Supporting information
Crystallographic Information File (CIF) https://doi.org/10.1107/S1600536814012975/is5363sup1.cif | |
Structure factor file (CIF format) https://doi.org/10.1107/S1600536814012975/is5363Isup2.hkl |
CCDC reference: 1006720
Key indicators
- Single-crystal X-ray study
- T = 150 K
- Mean (C-C) = 0.002 Å
- R factor = 0.019
- wR factor = 0.048
- Data-to-parameter ratio = 23.0
checkCIF/PLATON results
No syntax errors found
Alert level G PLAT005_ALERT_5_G No _iucr_refine_instructions_details in the CIF Please Do ! PLAT232_ALERT_2_G Hirshfeld Test Diff (M-X) Ru1 -- Cl1 .. 8.0 su PLAT434_ALERT_2_G Short Inter HL..HL Contact Cl2 .. Cl4 . 3.36 Ang.

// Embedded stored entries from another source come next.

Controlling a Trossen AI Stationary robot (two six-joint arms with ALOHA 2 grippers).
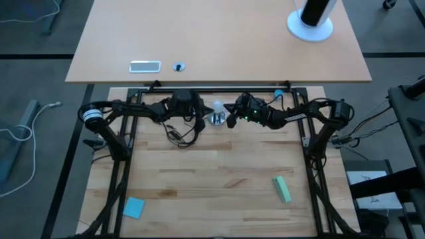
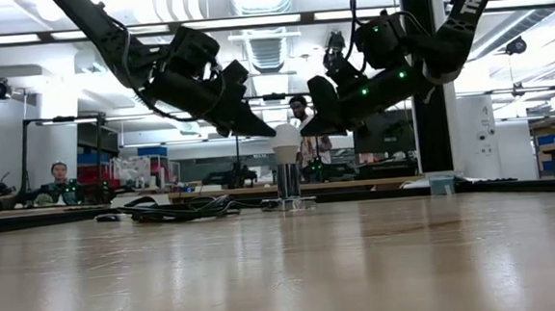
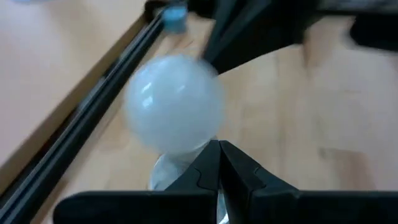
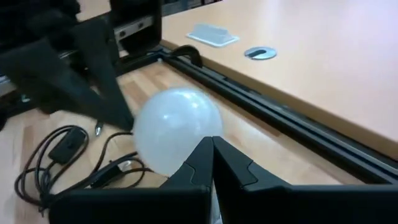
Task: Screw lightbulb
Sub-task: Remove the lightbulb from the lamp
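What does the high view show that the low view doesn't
Only the high view shows the blue block, the green block and the second table behind, with a white stand. Only the low view shows the room beyond, with people, and the bulb sitting upright in the socket. Both show the bulb between the shut left tool and shut right tool.

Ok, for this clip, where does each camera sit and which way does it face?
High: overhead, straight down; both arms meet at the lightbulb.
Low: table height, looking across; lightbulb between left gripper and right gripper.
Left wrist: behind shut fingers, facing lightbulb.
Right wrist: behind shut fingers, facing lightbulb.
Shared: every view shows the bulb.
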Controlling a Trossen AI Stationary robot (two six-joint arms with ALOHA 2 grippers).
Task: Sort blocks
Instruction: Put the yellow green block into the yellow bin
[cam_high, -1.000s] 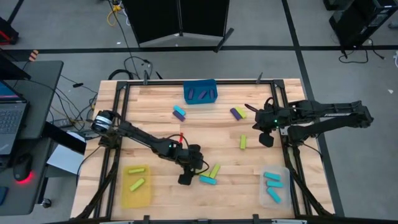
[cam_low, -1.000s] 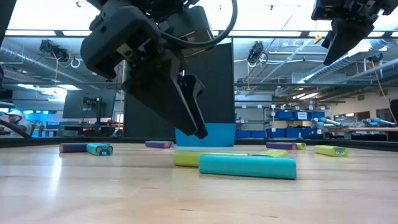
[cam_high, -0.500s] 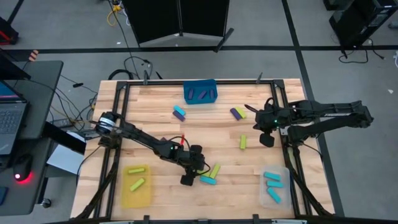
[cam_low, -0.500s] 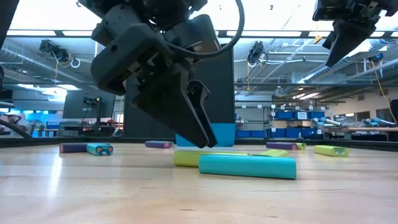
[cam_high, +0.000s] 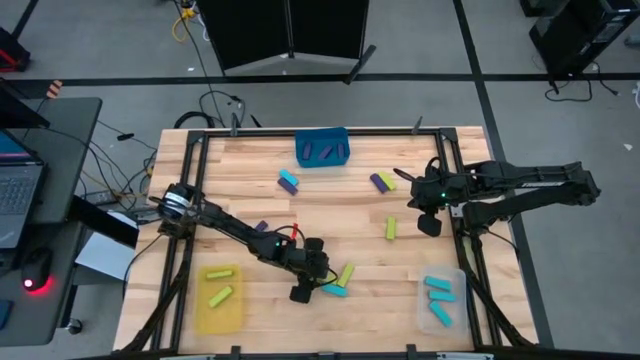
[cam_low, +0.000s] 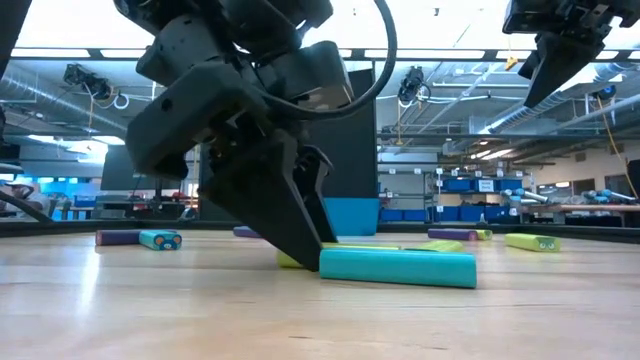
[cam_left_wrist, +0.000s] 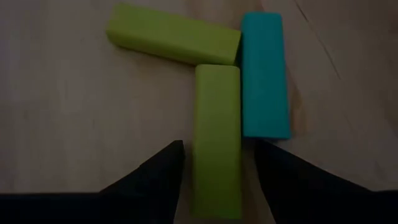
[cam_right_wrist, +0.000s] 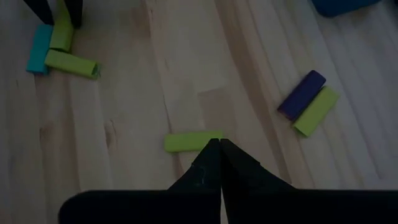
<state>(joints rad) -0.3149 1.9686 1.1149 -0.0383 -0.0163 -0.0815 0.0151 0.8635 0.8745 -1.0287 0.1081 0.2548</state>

0 ALERT level A = Most likely a serious problem - resolve or explain 0 ALERT level B = A potentially serious problem, consider carefully 0 ALERT level C = Check. Ensure it is not caused by an omission or oversight 3 ALERT level G = General information/check it is not something unexpected 0 ALERT type 1 CIF construction/syntax error, inconsistent or missing data 2 ALERT type 2 Indicator that the structure model may be wrong or deficient 0 ALERT type 3 Indicator that the structure quality may be low 0 ALERT type 4 Improvement, methodology, query or suggestion 1 ALERT type 5 Informative message, check
A 50 ml round bottom flask with inert gas valve was charged with 0.05 mmol (25 mg) [RuCl2(η6-C6H6)]2 and 4 ml CHCl3 under argon atmosphere. To this suspension 0.105 mmol (21 µL) chlorodicyclohexylphosphane was added and the reaction mixture was allowed to react 3 h at 323 K. A clear red brown solution has been formed and the volume was reduced carefully in high vacuum to ca 1 ml. Next 20 ml heptane was added to the reaction mixture and cooled for 1 h with ice bath. The precipitate was washed with heptane (3 × 5 ml) to yield the title compound as an orange brown solid (20 mg, 41%). Red single crystals were grown in CHCl3/heptane mixture at 245 K for 1 day. 1H NMR (300 MHz), CDCl3): δ 5.71 (s, 6H, benzene), 2.79 (m, 2H, Cy), 2.06–1.54 (m, 14H, Cy), 1.27 (br s, 6H, Cy). 13C {1H} NMR (75 MHz, CDCl3): δ 89.8 (RuPh), 40.4 (d, JPC = 9.5 Hz, PCH), 27.2, 26.9, 26.7, 26.4, 26.3, 26.0, 26.0, 25.6 (CH2). 31P {1H} NMR (121 MHz, CDCl3): δ 156.3.
H atoms were placed in idealized positions with C—H = 0.95–1.00 Å (CH), 0.99 Å (CH2) and refined using a riding model with Uiso(H) fixed at 1.2Ueq(C).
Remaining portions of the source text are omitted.